Problem to solve
Where does the string "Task" occur in the records below? Copy every line that holds it.

+++

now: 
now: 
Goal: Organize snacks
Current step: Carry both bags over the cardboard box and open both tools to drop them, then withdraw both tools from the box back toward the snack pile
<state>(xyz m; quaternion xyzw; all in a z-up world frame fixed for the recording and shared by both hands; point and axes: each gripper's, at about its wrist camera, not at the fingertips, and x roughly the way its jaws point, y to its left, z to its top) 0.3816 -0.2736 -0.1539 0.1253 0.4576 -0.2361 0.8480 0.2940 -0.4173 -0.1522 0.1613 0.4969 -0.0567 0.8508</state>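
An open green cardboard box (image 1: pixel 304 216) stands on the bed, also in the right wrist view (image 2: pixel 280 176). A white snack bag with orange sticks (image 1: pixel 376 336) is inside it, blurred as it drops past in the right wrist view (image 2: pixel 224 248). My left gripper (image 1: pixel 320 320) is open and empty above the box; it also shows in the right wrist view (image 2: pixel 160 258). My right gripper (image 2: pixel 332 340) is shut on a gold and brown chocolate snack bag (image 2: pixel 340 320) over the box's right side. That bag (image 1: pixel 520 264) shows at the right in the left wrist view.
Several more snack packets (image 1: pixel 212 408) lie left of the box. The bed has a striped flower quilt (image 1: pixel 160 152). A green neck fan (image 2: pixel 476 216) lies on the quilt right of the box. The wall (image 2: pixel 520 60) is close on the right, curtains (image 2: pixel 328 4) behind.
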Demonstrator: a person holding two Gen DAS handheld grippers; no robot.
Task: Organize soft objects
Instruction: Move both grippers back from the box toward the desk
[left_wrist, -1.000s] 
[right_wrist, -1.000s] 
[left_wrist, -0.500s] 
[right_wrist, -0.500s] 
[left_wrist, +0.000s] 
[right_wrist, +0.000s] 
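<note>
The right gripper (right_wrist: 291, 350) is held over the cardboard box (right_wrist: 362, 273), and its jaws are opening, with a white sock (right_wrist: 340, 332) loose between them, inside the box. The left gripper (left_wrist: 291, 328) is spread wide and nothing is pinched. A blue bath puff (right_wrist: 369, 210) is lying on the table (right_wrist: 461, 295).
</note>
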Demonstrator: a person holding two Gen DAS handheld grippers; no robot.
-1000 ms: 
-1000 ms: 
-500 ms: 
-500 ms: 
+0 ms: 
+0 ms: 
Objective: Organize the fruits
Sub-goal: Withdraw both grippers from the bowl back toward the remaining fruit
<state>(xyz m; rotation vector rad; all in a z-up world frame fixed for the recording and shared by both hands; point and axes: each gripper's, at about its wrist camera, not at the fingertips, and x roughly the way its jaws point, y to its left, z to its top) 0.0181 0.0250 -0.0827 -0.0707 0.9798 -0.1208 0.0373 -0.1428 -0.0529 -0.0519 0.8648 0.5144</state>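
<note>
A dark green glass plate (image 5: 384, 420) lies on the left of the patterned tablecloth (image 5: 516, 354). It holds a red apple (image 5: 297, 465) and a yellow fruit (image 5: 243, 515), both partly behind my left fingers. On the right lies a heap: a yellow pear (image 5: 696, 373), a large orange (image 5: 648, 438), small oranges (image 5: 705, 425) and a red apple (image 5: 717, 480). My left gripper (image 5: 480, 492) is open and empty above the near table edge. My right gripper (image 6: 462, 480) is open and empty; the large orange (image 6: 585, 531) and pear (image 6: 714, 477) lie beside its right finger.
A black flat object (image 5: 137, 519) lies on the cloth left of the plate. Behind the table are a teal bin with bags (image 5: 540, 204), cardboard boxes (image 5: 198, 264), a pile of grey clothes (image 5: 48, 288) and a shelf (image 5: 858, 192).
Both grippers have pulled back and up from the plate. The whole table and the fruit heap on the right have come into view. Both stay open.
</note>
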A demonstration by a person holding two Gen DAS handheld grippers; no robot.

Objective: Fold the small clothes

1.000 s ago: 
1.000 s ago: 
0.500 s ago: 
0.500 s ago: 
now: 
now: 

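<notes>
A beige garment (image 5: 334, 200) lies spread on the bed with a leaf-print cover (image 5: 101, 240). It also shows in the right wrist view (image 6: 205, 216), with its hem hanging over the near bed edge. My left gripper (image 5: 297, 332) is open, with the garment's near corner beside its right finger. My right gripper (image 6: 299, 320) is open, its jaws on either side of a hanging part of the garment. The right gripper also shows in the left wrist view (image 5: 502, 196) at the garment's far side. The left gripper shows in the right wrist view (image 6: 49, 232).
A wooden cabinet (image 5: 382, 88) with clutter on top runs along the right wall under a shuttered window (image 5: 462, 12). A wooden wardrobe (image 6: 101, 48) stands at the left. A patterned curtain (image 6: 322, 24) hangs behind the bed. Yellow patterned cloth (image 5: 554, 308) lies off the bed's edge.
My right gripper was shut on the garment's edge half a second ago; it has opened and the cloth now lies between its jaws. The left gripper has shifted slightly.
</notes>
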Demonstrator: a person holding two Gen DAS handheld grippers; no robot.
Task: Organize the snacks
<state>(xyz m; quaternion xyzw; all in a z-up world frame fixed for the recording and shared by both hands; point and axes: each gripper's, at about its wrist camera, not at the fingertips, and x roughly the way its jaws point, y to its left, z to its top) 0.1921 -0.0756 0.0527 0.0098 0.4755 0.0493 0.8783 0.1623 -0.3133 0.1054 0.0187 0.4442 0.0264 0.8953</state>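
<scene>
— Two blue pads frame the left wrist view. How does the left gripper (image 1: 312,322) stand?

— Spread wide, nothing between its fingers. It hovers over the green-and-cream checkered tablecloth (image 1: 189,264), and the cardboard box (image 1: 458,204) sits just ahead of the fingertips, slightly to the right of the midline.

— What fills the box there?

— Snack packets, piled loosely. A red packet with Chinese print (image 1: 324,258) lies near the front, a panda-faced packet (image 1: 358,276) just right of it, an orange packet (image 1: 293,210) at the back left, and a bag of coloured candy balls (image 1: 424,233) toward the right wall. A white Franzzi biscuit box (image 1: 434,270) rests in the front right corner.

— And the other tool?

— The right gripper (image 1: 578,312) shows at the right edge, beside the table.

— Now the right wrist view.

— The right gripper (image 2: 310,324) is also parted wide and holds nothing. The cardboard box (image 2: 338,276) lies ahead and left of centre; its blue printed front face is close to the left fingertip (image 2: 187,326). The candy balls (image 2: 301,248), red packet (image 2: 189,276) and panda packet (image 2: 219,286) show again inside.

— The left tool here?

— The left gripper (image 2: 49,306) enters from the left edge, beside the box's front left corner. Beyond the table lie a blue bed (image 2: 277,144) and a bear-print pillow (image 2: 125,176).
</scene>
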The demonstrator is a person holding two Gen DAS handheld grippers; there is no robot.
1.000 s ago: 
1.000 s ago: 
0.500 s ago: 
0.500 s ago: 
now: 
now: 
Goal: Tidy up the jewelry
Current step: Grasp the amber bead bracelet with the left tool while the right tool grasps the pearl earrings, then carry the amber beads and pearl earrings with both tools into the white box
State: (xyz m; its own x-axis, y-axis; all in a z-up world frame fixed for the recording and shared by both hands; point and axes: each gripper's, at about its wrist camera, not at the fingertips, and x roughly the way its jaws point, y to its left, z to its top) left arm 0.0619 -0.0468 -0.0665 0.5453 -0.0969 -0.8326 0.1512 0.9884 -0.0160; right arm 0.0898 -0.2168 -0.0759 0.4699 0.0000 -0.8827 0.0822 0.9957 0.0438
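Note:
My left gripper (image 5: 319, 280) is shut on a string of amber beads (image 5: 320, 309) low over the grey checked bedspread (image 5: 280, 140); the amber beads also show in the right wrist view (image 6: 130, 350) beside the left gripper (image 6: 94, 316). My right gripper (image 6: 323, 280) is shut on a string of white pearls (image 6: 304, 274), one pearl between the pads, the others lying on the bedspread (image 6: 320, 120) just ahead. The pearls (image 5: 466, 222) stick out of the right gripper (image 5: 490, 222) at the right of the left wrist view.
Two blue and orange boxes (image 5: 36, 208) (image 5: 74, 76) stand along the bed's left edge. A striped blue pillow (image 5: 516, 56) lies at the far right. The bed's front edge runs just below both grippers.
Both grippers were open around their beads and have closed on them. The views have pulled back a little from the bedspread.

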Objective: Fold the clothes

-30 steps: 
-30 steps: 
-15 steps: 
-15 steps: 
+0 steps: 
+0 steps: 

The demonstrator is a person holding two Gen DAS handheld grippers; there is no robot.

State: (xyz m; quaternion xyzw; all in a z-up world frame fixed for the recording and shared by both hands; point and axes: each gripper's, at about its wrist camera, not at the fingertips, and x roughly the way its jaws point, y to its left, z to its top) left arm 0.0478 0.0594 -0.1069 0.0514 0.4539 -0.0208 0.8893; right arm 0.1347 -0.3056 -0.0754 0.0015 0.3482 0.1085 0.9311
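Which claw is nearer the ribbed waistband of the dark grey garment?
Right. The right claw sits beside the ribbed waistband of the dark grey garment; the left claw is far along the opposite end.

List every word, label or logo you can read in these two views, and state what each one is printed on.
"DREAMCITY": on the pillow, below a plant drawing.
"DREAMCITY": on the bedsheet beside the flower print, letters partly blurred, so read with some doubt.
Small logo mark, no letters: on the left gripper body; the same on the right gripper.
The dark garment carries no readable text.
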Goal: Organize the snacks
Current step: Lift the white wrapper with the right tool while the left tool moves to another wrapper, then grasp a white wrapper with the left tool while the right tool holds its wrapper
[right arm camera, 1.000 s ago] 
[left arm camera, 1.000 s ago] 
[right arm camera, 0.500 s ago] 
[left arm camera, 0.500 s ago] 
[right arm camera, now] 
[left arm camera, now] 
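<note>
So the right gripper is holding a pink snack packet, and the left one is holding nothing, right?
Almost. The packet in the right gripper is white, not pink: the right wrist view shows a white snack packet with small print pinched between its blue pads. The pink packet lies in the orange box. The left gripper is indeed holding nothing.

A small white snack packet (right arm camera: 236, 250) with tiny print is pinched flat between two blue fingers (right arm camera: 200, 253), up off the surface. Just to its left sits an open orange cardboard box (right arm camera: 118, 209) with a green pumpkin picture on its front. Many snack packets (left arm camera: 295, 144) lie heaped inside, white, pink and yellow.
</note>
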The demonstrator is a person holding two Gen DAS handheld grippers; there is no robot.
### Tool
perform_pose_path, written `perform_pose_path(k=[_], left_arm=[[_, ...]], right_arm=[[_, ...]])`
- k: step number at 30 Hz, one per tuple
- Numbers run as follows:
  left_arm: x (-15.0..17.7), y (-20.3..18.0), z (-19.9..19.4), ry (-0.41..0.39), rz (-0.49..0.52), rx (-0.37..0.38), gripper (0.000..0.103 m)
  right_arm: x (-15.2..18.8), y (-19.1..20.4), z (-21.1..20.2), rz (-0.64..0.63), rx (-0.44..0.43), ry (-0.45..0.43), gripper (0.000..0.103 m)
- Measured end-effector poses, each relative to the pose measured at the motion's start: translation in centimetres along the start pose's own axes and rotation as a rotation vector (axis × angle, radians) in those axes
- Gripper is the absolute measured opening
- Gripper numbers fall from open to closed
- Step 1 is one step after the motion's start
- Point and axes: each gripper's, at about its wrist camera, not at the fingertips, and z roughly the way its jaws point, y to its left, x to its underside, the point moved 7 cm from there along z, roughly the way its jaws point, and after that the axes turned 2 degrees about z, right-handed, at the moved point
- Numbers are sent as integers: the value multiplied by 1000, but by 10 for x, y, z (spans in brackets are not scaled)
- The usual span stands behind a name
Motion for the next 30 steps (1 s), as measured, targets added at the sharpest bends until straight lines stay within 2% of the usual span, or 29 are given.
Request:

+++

Exercise solution
Task: Organize soft objects
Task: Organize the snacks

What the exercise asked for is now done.